The battery system 10 can further include a heat exchanger 56 inside the pressure vessel 30 and in contact with the battery pack 12 for cooling the battery cells 16. An inlet coolant line 58 is provided for delivering coolant into the pressure vessel 30 and into the heat exchanger 56 via the first open end 39 by passing through the inlet end cap 38. An outlet coolant line 60 is provided for delivering coolant out of the pressure vessel 30 and away from heat exchanger 56 via the second open end 41 by passing through the outlet end cap 40. Alternatively, inlet coolant line 58 can enter via second open end 41 and outlet coolant line 60 can exit via first open end 39.
The control valve 48 is provided directly downstream of compressor 206 and is configured for directing the heat compressed output by the compressor 206 to gas inlet line 42 of pressurization system 36 and/or to the condenser 208. The heated compressed gas can thus be directed to gas inlet line 42 through the check valve 52 and into pressure vessel 30 to heat the battery cells 16 and pressurize pressure vessel 30 to maintain sufficient contact between the battery cells 16.
The gas exiting pressure vessel 30 flows in gas outlet line 44 through pressure relief valve 50 to merge with the liquid refrigerant output by condenser 208. The HVAC system 202 further includes a dryer 210 downstream from the pressure relief valve and configured for receiving liquid refrigerant from condenser 208, which has merged with the gas in gas outlet line 44. An expansion valve 212 of HVAC system 202 is downstream of the dryer 210 for regulating the flow of liquid refrigerant into evaporator 204.
Onboard system 200 further includes a comprising cooling loop 214 providing coolant to the inlet coolant line 58 and receiving coolant from the outlet coolant line 60. Cooling loop 214 utilizes components of HVAC system 202 to provide coolant to heat exchanger 56 to cool battery cells 16 of battery pack 12. The coolant can advantageously be water.
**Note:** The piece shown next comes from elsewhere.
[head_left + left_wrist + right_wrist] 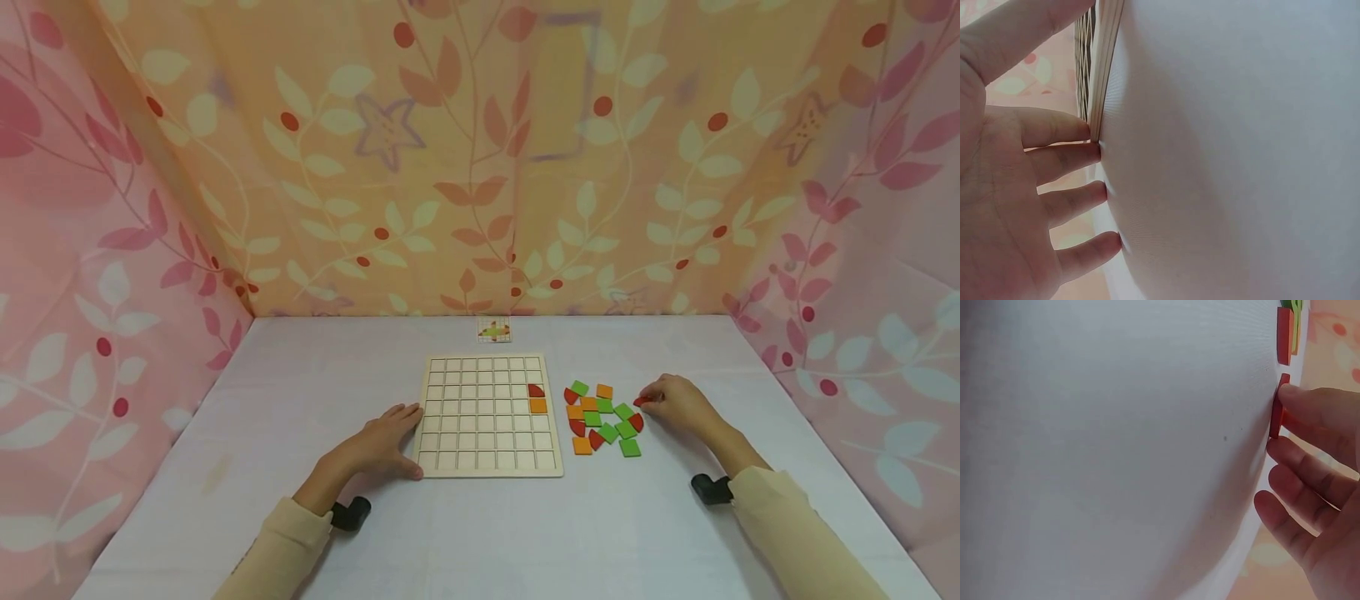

The cooling loop 214 includes a radiator 216 and a pump 218. The coolant flows from the outlet coolant line 60 through the radiator 216, which removes heat from the coolant exiting pressure vessel 30 in outlet coolant line 60, to the pump 218. The pump 218 is configured for pumping the coolant into the heat exchanger 56 via the inlet coolant line 58.
The cooling loop 214 also includes a control valve 220 in outlet coolant line 60. Control valve 220 includes a first outlet for providing coolant output from pressure vessel 30 to an inlet of radiator 216 and a second outlet for providing the coolant output from pressure vessel 30 to a cabin heating system 222, which is part of HVAC system 202 and heats the cabin of the motor vehicle. Upstream of cabin heating system 222, cooling loop 214 includes a heater 224 for providing heat to the cabin heating system 222. Heater 224 can be a positive temperature coefficient (PTC) heater. Cabin heating system 222 can include a heater core for removing the heat from the coolant passing therethrough and a blower for blowing the heat into the cabin. Coolant exiting cabin heating system 222 is thus cooled, and can also be provided to pump 218 by a coolant line extending from the cabin heating system 222 to the pump 218, and pumped through inlet coolant line 58 into pressure vessel 30 to cool battery cells 16.
In the preceding specification, the present disclosure has been described with reference to specific exemplary embodiments and examples thereof. It will, however, be evident that various modifications and changes may be made thereto without departing from the broader spirit and scope of the present disclosure as set forth in the claims that follow. The specification and drawings are accordingly to be regarded in an illustrative manner rather than a restrictive sense.